• What this task involves
Count each line below that has "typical" anywhere in it. Answer with the total alone.

• Exercise inputs
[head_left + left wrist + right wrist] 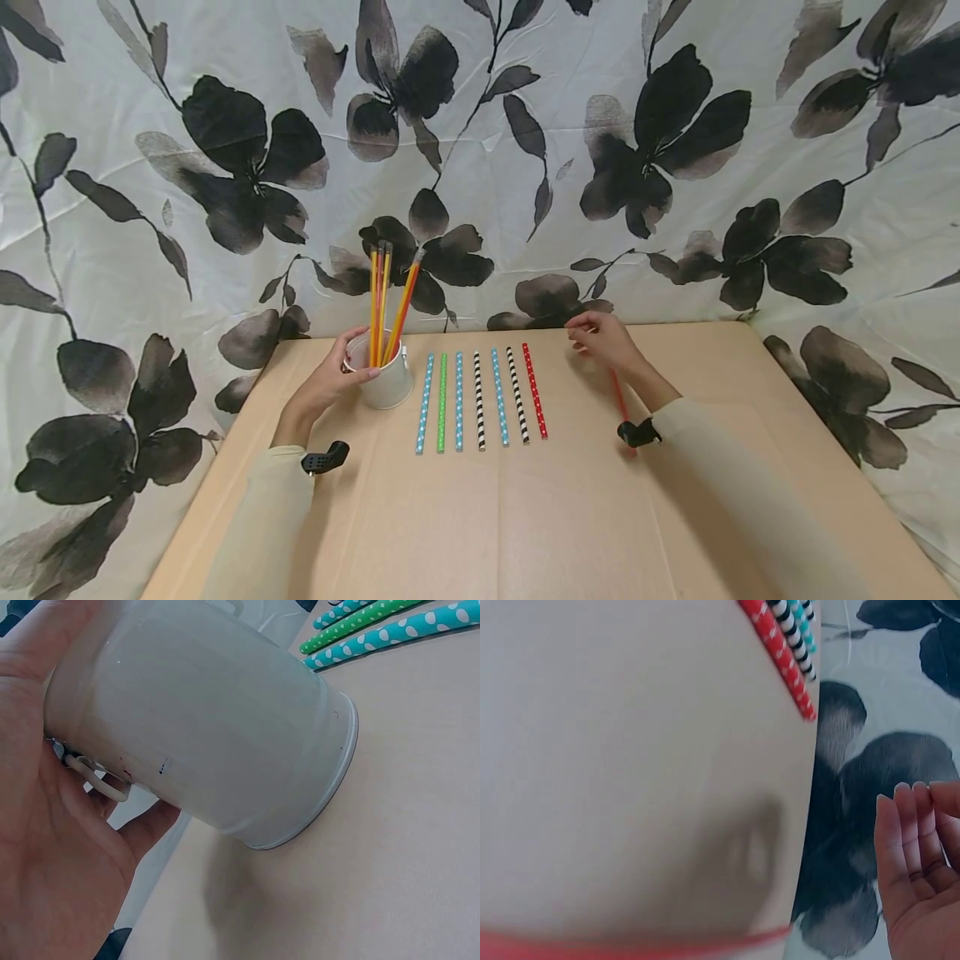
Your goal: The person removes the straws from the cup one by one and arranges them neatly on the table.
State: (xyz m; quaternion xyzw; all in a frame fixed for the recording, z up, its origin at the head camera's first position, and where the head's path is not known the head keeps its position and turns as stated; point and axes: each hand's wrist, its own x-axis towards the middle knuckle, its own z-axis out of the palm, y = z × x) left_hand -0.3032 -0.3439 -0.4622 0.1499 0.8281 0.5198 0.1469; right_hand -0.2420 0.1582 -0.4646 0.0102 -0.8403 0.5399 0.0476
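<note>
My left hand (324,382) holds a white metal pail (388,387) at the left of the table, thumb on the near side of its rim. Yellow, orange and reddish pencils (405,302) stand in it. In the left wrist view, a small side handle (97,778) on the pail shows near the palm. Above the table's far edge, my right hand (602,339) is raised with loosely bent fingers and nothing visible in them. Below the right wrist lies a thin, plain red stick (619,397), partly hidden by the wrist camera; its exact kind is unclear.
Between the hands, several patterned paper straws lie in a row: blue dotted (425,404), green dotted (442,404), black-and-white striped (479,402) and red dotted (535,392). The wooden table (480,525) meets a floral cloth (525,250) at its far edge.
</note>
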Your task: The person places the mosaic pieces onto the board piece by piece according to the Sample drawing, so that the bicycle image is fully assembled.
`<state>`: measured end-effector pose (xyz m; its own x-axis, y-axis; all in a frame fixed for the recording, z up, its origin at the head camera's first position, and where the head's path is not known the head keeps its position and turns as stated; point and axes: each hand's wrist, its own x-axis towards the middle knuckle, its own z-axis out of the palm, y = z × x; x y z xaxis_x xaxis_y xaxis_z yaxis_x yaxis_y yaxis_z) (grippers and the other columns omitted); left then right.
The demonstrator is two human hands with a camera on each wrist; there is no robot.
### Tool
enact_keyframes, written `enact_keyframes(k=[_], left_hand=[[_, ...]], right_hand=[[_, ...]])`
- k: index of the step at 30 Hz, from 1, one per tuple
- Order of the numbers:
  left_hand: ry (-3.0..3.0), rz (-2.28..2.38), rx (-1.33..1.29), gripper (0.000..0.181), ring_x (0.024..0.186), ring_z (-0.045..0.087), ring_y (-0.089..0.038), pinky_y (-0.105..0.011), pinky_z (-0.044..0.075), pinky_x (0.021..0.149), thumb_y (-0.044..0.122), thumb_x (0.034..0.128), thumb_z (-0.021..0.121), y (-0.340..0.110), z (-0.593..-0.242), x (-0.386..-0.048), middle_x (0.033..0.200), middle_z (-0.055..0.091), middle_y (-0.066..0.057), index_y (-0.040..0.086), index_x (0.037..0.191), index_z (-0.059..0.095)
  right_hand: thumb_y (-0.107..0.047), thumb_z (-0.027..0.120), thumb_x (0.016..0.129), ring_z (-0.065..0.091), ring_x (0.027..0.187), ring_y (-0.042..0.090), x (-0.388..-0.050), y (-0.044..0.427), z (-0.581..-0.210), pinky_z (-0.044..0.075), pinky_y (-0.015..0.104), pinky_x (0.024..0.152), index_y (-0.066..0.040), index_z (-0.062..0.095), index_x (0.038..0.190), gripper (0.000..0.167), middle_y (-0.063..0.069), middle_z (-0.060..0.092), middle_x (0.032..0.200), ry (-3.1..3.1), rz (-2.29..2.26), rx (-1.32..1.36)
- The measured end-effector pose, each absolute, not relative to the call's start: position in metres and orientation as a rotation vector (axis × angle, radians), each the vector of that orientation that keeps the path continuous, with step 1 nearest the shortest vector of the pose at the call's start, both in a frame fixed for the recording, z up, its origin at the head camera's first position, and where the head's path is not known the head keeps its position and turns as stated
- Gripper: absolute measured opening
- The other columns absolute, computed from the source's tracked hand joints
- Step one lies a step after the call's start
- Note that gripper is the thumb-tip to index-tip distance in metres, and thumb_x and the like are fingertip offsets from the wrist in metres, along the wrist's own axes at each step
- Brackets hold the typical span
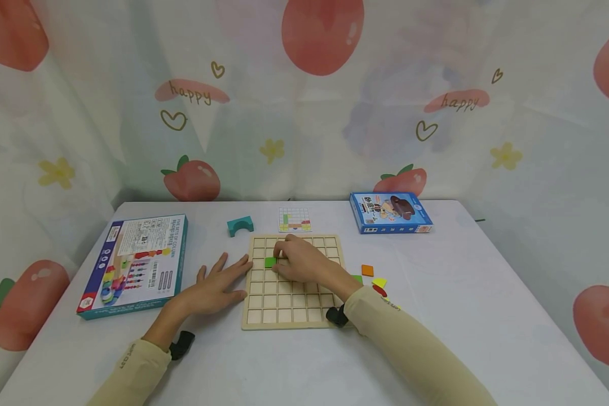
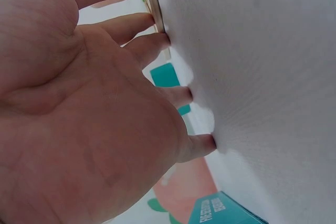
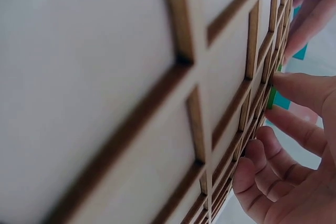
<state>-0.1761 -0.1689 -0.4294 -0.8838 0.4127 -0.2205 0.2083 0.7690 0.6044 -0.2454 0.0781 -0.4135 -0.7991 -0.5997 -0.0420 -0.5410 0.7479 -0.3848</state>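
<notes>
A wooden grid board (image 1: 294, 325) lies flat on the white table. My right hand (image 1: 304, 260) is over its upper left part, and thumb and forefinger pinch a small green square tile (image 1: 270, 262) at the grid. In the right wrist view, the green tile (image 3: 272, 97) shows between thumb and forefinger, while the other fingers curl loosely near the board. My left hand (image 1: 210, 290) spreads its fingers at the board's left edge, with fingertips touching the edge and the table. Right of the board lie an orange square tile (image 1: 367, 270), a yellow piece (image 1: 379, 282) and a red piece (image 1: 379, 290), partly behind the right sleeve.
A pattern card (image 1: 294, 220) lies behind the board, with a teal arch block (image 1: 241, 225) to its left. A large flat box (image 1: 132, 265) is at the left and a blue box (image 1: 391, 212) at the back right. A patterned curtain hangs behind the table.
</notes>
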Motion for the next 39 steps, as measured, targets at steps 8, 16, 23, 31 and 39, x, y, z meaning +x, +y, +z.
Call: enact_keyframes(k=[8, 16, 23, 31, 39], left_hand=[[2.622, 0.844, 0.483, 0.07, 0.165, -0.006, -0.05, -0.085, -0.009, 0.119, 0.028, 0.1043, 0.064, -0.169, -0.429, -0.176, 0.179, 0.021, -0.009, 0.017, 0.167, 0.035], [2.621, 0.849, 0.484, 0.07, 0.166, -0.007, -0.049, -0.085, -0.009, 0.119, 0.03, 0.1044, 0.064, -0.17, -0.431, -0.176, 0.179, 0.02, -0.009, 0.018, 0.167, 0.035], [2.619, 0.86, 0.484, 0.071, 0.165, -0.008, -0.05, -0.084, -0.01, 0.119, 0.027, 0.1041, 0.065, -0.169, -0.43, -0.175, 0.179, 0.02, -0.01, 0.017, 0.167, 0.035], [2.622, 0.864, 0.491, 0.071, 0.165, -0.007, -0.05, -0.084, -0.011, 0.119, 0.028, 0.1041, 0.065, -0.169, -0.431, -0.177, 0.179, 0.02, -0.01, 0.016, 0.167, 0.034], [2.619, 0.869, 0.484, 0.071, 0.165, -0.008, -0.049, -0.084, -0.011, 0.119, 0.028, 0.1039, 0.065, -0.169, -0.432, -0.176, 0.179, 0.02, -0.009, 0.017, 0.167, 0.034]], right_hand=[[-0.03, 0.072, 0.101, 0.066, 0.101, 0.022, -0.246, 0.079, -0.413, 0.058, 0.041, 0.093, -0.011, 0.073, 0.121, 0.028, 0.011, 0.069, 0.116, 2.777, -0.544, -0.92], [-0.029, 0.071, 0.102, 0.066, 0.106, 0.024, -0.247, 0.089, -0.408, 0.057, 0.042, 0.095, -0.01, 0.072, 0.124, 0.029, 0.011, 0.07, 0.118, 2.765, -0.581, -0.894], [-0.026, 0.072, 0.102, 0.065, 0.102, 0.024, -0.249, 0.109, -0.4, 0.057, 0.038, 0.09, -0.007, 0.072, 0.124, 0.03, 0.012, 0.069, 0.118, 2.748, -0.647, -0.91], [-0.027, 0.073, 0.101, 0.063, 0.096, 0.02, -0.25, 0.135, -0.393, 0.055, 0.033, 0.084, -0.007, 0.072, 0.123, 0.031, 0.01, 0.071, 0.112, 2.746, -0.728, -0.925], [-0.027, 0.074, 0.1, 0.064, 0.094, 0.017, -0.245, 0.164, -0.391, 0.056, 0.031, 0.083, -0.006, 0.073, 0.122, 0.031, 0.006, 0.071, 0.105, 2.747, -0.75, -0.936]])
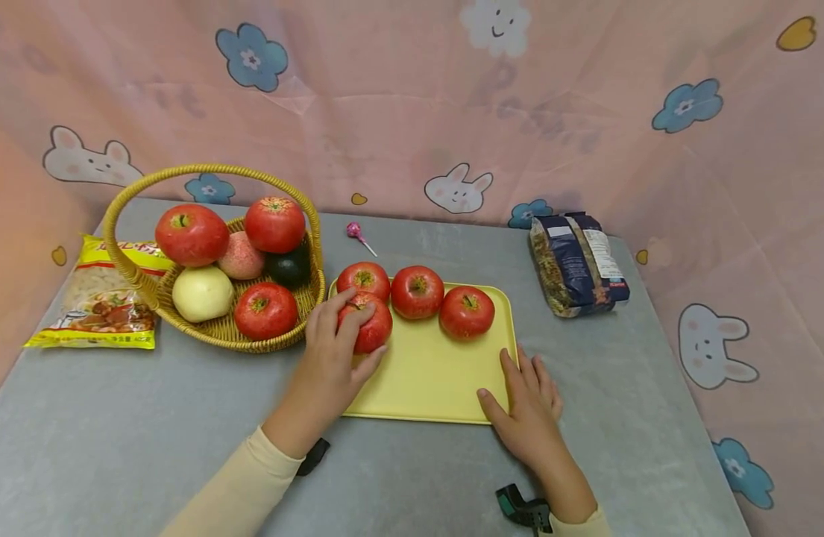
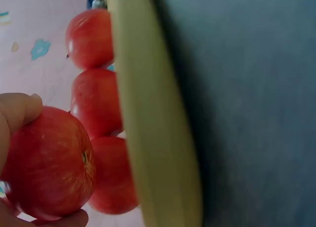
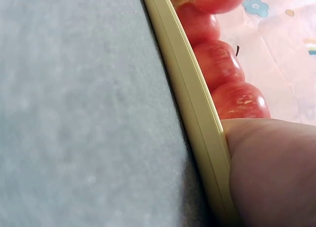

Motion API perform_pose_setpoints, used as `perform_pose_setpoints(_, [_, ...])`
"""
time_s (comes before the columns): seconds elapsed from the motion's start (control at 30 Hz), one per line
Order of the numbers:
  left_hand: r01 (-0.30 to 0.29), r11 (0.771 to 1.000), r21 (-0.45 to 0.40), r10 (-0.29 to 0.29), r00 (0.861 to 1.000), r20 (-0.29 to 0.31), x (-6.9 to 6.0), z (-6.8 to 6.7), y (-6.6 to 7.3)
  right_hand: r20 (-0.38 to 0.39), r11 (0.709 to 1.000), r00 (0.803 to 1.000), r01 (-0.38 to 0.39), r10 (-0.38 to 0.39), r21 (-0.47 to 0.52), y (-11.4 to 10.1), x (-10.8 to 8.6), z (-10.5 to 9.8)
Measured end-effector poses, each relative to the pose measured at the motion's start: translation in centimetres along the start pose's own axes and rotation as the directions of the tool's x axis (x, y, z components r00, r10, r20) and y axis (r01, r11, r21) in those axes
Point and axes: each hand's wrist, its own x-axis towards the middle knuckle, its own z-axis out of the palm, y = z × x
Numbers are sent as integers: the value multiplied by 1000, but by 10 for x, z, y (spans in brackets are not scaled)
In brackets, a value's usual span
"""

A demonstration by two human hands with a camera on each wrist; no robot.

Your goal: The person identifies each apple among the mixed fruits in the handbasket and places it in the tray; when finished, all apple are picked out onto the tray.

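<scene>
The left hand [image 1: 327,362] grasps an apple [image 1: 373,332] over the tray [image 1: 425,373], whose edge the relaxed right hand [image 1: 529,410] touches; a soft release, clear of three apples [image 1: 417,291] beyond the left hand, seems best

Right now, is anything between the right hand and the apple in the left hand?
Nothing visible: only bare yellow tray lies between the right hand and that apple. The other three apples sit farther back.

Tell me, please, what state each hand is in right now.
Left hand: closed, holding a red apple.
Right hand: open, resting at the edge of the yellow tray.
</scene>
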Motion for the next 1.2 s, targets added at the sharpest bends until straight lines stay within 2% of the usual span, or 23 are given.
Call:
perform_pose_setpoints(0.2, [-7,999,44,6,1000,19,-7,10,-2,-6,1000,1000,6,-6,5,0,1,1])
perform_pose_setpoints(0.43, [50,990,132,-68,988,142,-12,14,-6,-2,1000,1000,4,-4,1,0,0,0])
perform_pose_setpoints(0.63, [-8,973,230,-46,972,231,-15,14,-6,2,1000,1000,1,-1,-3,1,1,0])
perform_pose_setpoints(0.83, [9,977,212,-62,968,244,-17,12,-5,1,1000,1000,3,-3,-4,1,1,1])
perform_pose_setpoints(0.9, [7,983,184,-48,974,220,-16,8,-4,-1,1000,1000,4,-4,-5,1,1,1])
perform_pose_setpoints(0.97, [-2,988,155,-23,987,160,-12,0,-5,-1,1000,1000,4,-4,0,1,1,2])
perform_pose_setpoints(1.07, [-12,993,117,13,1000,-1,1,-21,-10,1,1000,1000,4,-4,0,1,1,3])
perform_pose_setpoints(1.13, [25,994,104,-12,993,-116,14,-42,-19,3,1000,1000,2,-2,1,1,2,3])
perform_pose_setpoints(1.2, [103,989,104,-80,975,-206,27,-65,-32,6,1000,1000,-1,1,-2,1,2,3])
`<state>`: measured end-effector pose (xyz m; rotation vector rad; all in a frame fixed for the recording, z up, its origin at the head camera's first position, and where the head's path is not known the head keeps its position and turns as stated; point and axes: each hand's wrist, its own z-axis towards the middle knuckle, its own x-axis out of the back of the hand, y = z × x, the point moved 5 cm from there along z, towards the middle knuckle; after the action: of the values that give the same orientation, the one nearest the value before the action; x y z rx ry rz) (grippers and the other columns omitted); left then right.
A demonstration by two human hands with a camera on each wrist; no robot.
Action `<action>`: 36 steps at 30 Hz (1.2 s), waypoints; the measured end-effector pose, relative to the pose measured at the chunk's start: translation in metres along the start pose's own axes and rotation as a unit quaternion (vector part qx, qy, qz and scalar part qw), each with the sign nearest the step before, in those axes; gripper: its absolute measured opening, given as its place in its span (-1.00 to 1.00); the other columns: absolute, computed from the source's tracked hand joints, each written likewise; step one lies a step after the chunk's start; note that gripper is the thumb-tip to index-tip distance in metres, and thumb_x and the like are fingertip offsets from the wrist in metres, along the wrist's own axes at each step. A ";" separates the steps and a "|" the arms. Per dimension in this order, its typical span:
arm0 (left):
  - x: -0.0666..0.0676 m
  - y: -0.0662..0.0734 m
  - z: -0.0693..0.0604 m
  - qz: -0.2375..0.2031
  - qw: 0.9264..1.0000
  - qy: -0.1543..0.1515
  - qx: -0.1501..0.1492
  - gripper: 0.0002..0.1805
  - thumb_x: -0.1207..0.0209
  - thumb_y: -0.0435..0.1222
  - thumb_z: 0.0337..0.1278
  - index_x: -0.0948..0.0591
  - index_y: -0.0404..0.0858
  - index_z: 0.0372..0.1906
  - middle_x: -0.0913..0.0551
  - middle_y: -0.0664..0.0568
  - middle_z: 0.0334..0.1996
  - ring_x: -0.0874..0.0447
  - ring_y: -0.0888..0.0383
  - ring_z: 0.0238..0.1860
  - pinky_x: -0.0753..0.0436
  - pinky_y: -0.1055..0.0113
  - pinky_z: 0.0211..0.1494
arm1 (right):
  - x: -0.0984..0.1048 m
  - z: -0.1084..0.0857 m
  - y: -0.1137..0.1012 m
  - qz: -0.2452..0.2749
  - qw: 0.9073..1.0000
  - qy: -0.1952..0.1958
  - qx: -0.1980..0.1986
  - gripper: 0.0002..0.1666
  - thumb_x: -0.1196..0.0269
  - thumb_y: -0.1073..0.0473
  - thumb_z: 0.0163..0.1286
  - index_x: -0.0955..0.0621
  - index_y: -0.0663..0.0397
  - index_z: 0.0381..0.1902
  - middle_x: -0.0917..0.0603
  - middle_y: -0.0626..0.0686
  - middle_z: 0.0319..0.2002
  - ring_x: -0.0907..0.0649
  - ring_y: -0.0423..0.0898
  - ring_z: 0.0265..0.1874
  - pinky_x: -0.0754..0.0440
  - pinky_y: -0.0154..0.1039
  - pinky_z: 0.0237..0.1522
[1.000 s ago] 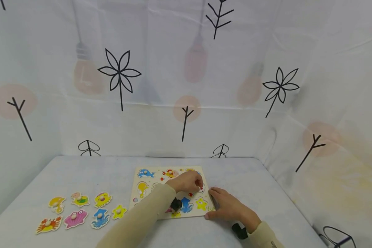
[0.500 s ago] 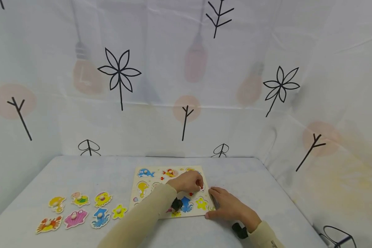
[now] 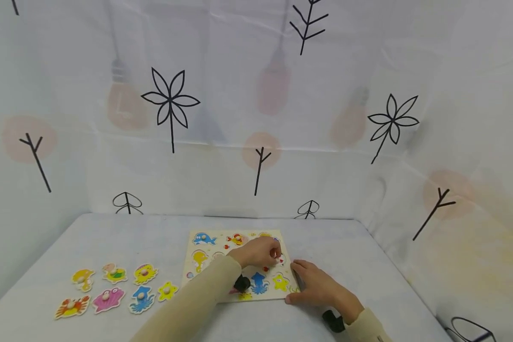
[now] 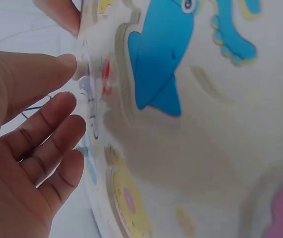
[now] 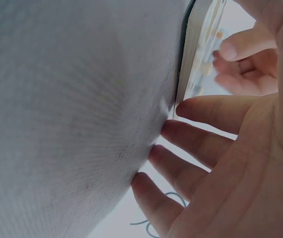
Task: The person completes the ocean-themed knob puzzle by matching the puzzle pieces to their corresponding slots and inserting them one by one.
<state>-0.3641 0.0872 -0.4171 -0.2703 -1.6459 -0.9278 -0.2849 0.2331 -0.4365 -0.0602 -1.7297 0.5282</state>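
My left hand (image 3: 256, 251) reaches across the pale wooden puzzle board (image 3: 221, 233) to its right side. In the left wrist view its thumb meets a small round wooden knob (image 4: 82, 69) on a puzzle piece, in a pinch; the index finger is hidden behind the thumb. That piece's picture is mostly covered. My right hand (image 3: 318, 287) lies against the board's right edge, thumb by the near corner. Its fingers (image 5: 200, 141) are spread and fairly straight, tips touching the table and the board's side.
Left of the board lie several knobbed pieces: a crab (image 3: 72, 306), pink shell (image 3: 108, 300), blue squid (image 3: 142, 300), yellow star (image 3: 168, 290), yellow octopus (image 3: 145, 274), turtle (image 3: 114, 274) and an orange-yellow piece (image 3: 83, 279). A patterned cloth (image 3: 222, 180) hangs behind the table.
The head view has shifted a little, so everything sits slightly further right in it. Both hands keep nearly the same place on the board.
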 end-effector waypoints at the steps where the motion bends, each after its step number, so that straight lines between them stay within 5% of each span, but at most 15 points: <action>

• Response
2